Наш музей — это второй дом для нас, если вы понимаете, что я имею в виду. Мы все своего рода суррогатная семья. Обычно счастливая суррогатная семья. Но не сегодня. Поэтому если некоторым и показалось, что Тимоти немного перебарщивает, то это не так — у нас такие разговоры в порядке вещей.
— Ну, и что...
— Что мне теперь делать с вами двумя? — обрывает меня Тимоти своим вопросом. — Неужели нельзя выяснять свои любовные отношения где-то в другом месте?
— У нас нет любовных отношений, — отвечаю я.
— Профессионалы так не поступают, — продолжает он, игнорируя мои слова.
— Это не было выяснением любовных отношений.
— И теперь мне придется размещать всю эту чертову выставку самому. Если бы ты не была мне нужна, я бы тебя уволил.
— Увольняй, за чем же дело стало? — говорю я, и голос мой звучит скорее как пароходный гудок Кении, чем как мой собственный голос.
— Ну уж нет, — кричит мне в ответ Тимоти. — Ты у меня будешь размещать эту выставку!
— Я не бакалавр искусств.
— Правильно, — соглашается он. — Ты причина, по которой у нас теперь нет искусствоведа.
— Я же ничего не сделала! — говорю я, зная, что это ложь, но сейчас мне наплевать.
— Да, надо было бы тебя уволить!
— Так увольняй!
— Не уволю!
— Да сделаю я вам эту выставку, — говорит из-за моей спины Джонз.
Я так быстро оборачиваюсь, что меня опять тошнит. Джона выглядит больным и бледным. Как будто его только что рвало в мужском туалете за залом.
Мы неотрывно смотрим друг на друга.
В течение длинного, длинного мгновения.
Разделенные близнецы.
Он первый отводит глаза и смотрит на Тимоти.
— Я сделаю эту выставку, — снова говорит он, затем проходит мимо нас через зал — в свой кабинет.
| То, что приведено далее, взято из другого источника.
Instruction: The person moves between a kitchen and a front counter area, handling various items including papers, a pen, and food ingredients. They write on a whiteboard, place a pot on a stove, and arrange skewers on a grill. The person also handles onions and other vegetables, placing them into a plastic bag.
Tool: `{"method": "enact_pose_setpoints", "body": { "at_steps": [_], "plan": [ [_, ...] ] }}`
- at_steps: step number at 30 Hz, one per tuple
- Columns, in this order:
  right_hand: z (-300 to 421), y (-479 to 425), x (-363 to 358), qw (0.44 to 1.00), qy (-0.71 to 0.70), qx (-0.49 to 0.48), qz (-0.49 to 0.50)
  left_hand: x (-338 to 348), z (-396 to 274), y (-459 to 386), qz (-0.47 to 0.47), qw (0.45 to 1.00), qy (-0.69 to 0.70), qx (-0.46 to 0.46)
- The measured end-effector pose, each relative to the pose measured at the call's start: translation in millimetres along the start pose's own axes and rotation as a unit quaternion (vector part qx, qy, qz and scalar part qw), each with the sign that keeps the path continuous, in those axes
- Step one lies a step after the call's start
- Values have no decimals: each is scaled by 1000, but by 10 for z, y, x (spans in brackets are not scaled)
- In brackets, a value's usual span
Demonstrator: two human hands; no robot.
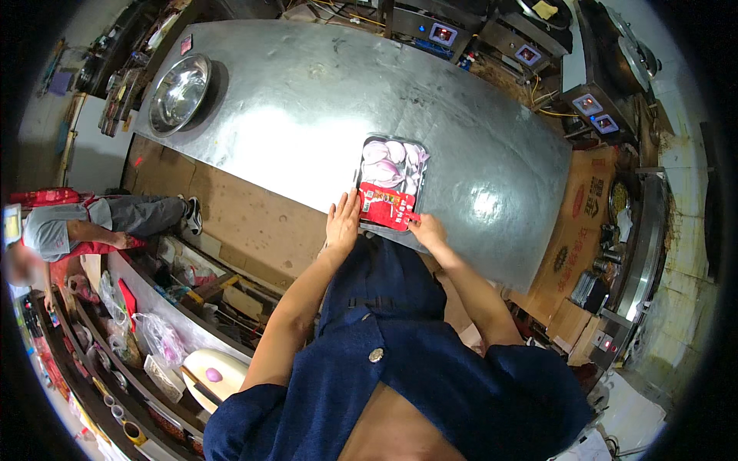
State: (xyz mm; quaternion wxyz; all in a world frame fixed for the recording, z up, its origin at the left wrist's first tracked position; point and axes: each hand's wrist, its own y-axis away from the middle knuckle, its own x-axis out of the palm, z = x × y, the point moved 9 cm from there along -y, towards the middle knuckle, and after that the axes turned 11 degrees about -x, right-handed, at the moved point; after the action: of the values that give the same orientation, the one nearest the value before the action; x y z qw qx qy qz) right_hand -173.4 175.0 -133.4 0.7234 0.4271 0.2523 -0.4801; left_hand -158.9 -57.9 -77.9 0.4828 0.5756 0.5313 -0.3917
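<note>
A shallow metal tray [422, 173] of peeled, halved shallots or red onions [382, 167] sits near the front edge of the steel table. Over the near end of the tray lies a red printed sauce packet [381, 207] bearing writing. My left hand [344, 222] is flat with its fingers stretched out, against the left side of the tray and packet. At the packet's lower right corner, my right hand [429, 230] pinches the red film between thumb and fingers. Whether the packet is torn there is too small to tell.
A large steel bowl [180, 95] stands at the table's [277, 75] far left. Lit cooker units [443, 34] line the back. On the left, a person [75, 227] stands beyond a low counter, near a white cutting board [213, 392] holding an onion and a knife.
</note>
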Motion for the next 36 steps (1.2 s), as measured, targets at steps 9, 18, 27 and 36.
{"method": "enact_pose_setpoints", "body": {
  "at_steps": [9,18,27,36],
  "plan": [
    [449,170,-301,986,156,-57,21,-164,28,102,-38,951,293,-93],
    [1128,211,-838,961,95,-252,-69,-558,121,285,-95,934,328,-101],
    [3289,638,217,806,-535,-154,199,-1686,733,871,-125,652,736,-130],
    [5628,1765,1199,678,-207,-660,248,-1871,2942,2239,-318,308,834,-330]
  ]
}}
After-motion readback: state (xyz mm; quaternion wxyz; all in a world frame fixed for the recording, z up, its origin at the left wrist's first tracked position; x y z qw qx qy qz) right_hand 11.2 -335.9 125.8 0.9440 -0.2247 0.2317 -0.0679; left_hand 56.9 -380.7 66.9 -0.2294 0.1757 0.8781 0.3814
— Ну ладно. Хорошо, — говорит Тимоти. Я чувствую, что он смотрит на меня, но я смотрю в спину Джоне. — Ты нездорова, — говорит мне Тимоти, — иди домой. — Потом проходит мимо меня и идет через зал в другую сторону.
Джона проходит к себе в кабинет, не взглянув на меня.
Я изо всех сил бью кулаком по массивному, очень твердому бетонному блоку стены.
— Да не переживай ты так, — говорит Дженет, проходя мимо меня с чашкой кофе. — Что такого, в конце-то концов?